In one embodiment, the contextual profile identification module 302
uses an indication that an attendee in the virtual holding queue
305 is (e.g., determined or predicted to be) eligible to enter the
call given the status of the data and the current content
restrictions. According to some embodiments, the avatar (or other
indicia) of such an eligible attendee in the virtual holding queue
305 can be highlighted to the host and/or computer system managing
the call. For example, an eligible attendee can be automatically
admitted to the call by the computer system based on the status of
the data and the current content restrictions.

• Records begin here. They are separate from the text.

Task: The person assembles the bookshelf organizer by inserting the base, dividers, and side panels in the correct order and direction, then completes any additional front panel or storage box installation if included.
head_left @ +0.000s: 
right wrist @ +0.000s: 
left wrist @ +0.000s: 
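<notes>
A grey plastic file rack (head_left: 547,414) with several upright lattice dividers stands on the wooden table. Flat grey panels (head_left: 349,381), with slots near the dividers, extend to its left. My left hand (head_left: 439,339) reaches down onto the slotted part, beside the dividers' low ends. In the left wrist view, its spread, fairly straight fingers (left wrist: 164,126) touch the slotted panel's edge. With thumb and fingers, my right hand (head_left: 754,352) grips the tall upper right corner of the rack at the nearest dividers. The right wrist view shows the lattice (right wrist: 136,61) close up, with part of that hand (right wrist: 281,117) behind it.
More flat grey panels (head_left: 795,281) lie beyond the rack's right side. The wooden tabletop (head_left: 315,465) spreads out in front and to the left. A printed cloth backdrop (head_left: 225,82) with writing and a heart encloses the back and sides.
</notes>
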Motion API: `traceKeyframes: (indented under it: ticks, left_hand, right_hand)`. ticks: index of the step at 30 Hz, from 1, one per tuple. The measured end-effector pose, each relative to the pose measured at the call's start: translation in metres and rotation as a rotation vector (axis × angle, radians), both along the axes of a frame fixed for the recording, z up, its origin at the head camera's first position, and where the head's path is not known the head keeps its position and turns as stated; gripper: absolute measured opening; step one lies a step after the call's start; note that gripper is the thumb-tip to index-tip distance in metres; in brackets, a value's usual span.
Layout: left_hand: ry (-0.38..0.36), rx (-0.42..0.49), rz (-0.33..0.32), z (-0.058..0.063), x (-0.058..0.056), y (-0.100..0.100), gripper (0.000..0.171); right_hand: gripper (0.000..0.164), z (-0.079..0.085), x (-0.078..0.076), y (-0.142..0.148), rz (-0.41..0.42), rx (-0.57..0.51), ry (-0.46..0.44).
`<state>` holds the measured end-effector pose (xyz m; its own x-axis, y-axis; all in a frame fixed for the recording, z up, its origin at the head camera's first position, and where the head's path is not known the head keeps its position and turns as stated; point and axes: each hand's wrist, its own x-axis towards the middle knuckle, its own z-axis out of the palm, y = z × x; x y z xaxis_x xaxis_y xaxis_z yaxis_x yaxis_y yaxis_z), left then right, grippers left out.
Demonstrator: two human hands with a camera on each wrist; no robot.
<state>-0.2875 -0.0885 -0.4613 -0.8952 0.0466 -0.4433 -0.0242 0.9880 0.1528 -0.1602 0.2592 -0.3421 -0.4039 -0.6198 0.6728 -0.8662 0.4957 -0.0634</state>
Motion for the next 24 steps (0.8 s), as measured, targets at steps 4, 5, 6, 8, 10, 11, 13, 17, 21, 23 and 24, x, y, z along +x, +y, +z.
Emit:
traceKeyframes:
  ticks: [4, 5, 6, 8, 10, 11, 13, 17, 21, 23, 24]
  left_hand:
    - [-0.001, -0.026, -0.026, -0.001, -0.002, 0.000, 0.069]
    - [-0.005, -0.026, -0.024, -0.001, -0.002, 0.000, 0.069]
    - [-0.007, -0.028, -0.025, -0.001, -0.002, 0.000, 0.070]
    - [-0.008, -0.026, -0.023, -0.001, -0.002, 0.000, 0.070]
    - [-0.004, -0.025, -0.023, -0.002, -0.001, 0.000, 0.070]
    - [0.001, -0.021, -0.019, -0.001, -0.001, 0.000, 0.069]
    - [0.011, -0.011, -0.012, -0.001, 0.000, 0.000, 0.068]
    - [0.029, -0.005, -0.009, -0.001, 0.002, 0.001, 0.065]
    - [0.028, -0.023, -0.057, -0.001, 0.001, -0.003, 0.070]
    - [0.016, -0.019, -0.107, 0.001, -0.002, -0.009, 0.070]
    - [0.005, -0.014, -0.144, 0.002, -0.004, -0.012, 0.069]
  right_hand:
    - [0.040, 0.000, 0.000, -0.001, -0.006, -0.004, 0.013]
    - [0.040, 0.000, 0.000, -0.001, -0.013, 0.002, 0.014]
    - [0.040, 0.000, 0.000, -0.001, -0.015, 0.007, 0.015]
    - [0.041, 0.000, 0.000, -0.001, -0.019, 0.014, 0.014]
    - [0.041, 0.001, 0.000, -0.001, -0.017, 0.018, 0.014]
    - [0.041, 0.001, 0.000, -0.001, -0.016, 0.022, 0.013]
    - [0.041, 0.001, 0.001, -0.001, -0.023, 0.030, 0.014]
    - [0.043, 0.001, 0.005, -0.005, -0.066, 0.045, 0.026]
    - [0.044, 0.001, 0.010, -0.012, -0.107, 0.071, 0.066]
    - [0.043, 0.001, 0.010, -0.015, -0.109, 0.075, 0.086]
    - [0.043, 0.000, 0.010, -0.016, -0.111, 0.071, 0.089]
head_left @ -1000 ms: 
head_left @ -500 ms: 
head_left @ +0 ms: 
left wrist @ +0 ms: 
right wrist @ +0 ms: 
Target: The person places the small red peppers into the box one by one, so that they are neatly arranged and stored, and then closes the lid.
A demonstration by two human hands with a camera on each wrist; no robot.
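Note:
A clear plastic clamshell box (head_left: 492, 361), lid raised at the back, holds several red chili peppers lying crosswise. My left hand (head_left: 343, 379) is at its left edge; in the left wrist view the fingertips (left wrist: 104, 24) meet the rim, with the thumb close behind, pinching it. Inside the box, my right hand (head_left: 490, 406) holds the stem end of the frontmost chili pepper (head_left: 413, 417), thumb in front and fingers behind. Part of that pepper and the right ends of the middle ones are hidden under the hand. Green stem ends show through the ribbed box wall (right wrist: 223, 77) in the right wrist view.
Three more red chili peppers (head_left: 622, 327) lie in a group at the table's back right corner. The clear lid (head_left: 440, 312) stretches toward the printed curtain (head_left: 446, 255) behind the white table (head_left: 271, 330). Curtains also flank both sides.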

[0066] According to some embodiment and referring to FIG. 7, the
user interface 400 includes an indication, e.g., a blank avatar 501
or a star 502, that the individuals in the virtual queue are
(determined or predicted to be) ineligible/eligible to be admitted
to the ongoing call. It should be understood that the indications
can be variously embodied. For example, the indications are can be,
for example, icons (e.g., circles, check marks), colors, etc.
According to some embodiments, confidentiality restrictions can be
highlighted and moved to a main call environment.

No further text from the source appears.